Thanks waterhead. I had read somewhere about silicon based waxes creating fisheyes (not sure what those are but I assume they are bad), so I was curious what would be better. BTW I have been using clear paste wax. It doesn't last very long at all so I might just try some of the car waxes I have. I know some of them have carnuba in them.


----------



## ydb1md (16 Nov 2005)

JesseM":1hpfk2es said:


> Newbie_Neil":1hpfk2es said:
> 
> 
> > Hi JesseM
> ...



You read about the fisheyes in this month's Popular Woodworking. 

I use beeswax.


----------



## Jarviser (16 Nov 2005)

I just draw a zig-zag down the sole using a simple candle. Takes 3 seconds. 
Some also stick carpet to a piece of board, rub some oil in, and "park" the plane on it when checking for square etc. I don't find oil very slippery though.


----------



## Chris Knight (16 Nov 2005)

I wouldn't use a silicon for the reason mentioned even though you might get away with it OK. My remark about finishes was really with the idea of paraffin or natural waxes and mineral oils in mind.

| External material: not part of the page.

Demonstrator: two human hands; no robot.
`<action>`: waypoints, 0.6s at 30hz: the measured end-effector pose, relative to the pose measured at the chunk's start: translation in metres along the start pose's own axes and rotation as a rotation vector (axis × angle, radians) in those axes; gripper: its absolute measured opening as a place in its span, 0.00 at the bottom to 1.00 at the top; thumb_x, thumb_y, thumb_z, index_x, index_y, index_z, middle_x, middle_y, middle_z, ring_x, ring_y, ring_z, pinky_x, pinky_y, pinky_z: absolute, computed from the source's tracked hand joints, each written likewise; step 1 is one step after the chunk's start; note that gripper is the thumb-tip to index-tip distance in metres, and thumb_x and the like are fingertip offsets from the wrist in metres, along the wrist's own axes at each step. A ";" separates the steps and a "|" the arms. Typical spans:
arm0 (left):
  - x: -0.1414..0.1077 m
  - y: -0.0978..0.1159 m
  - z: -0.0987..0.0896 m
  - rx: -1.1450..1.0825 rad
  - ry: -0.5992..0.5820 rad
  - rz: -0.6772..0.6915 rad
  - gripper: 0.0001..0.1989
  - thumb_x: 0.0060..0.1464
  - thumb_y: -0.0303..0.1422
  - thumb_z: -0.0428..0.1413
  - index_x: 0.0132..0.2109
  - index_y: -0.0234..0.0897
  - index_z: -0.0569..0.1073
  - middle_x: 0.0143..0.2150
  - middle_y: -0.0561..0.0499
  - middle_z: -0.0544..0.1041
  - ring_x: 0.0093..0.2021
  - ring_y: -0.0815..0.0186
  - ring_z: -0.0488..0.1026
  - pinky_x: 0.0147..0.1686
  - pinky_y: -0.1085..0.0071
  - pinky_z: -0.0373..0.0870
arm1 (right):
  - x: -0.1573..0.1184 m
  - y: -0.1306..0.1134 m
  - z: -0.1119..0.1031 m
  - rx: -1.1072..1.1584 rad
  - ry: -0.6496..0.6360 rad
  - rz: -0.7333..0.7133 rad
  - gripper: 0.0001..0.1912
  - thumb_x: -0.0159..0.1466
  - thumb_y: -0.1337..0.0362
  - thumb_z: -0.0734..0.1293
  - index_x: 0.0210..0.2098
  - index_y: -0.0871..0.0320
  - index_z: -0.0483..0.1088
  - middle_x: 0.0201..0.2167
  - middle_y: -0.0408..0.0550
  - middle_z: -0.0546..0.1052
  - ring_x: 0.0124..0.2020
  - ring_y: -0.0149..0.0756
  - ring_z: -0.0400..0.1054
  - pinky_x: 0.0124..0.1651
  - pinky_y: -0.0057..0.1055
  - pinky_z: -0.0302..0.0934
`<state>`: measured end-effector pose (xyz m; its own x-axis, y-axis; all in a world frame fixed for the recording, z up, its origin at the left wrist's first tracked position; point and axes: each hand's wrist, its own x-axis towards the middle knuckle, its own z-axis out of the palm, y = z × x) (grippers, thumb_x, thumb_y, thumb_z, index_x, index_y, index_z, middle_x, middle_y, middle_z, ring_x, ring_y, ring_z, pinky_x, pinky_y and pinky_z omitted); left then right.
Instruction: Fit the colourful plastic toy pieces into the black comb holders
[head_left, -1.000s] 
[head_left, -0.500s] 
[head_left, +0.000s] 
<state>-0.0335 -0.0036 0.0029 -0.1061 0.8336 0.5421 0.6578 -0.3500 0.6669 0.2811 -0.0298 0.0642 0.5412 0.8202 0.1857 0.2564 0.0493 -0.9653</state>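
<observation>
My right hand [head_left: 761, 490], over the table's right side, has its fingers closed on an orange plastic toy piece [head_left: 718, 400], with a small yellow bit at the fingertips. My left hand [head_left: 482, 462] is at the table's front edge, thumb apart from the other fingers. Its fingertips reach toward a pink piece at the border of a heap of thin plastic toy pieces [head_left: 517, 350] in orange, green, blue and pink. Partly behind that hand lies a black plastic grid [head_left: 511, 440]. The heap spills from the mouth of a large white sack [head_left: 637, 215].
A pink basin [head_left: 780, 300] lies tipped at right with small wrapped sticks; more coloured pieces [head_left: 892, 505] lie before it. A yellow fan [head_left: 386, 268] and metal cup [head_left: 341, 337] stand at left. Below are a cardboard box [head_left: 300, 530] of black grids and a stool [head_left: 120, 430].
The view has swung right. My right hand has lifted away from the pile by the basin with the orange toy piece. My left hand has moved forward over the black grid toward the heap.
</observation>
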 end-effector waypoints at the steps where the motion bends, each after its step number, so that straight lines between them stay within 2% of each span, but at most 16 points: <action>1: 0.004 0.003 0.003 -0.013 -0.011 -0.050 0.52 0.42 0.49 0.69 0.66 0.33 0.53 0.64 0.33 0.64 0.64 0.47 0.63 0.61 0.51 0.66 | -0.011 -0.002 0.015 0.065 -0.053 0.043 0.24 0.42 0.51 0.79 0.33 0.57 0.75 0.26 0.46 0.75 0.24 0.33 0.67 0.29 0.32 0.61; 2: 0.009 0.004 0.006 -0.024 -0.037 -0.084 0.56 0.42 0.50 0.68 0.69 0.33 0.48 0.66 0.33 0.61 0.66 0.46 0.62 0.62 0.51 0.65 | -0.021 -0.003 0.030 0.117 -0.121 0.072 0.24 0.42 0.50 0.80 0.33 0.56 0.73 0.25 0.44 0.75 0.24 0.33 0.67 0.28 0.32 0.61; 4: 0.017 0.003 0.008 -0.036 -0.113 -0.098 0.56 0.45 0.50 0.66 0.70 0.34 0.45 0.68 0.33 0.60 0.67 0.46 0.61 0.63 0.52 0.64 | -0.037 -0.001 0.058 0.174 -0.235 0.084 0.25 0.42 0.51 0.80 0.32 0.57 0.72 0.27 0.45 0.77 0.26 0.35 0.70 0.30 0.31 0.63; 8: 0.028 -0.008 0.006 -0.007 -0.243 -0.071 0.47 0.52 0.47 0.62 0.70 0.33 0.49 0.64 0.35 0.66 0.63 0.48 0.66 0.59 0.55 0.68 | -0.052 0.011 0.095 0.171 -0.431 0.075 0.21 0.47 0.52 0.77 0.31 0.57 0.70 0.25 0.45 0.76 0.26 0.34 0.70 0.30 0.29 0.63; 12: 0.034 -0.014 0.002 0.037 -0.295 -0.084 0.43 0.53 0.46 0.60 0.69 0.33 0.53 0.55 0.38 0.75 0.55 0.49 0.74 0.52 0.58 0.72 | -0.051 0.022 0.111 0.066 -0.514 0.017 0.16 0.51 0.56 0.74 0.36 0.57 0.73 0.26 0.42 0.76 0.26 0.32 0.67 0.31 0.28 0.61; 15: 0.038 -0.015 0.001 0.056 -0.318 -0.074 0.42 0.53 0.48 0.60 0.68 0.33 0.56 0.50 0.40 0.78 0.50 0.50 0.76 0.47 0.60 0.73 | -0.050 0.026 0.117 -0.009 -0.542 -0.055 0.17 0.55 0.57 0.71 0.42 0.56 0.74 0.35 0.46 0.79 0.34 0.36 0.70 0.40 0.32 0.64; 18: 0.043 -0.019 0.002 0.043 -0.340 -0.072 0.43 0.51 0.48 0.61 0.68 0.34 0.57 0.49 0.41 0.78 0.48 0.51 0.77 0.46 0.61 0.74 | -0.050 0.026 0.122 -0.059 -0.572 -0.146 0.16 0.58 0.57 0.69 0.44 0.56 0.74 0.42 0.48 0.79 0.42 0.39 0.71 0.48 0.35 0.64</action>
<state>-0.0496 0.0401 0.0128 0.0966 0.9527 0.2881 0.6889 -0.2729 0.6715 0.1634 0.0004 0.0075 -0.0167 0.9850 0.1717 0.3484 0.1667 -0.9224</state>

Carnauba is a very hard wax and there is really no need to try and seek out a long lasting wax - just a few swipes with the candle or a cloth with wax on it is all you need. A hard waxed sole will wear off pretty soon anyway when planing.


----------



## Brent (16 Nov 2005)

I use parrafin wax, just zig zag it over the sole and you're ready to go. You can buy it at any grocery store, they sell it for canning.

Brent


----------



## engineer one (17 Nov 2005)

dc showed me his box at toolshow 2005, it is a pad in a metal box which he soaks in camellia oil and wipes the sole over on a regular basis, seems to work too.

the thing about silicon is that it causes crazing in some finishes.
which is why many people make sure that their clients do not
use silicon polishes when waxing furniture, it can react with the
established finish.

when i used to paint model cars, silicon in the air would make the
paint go really strange, it seems to set up a kind of droplet.
maybe it would be good to use for producing a distressed finish.
paul


----------



## ByronBlack (17 Nov 2005)

I use bog-standard white candles, works a treat, very cheap and clean to use!


----------



## Jarviser (17 Nov 2005)

engineer one":lcdxhmts said:


> when i used to paint model cars, silicon in the air would make the
> paint go really strange, it seems to set up a kind of droplet.
> maybe it would be good to use for producing a distressed finish.
> paul


I was told in no uncertain terms by a paint laboratory manager in a certain major motor manufacturer not far from here (when I asked him to spray a control box with Hammerite) that it's silicone that makes the hammer finish, and that he would never be able to get the (******) stuff out of the atmosphere for weeks.


----------



## Alf (17 Nov 2005)

Jarviser":1x4dm6yj said:


> I just draw a zig-zag down the sole using a simple candle. Takes 3 seconds.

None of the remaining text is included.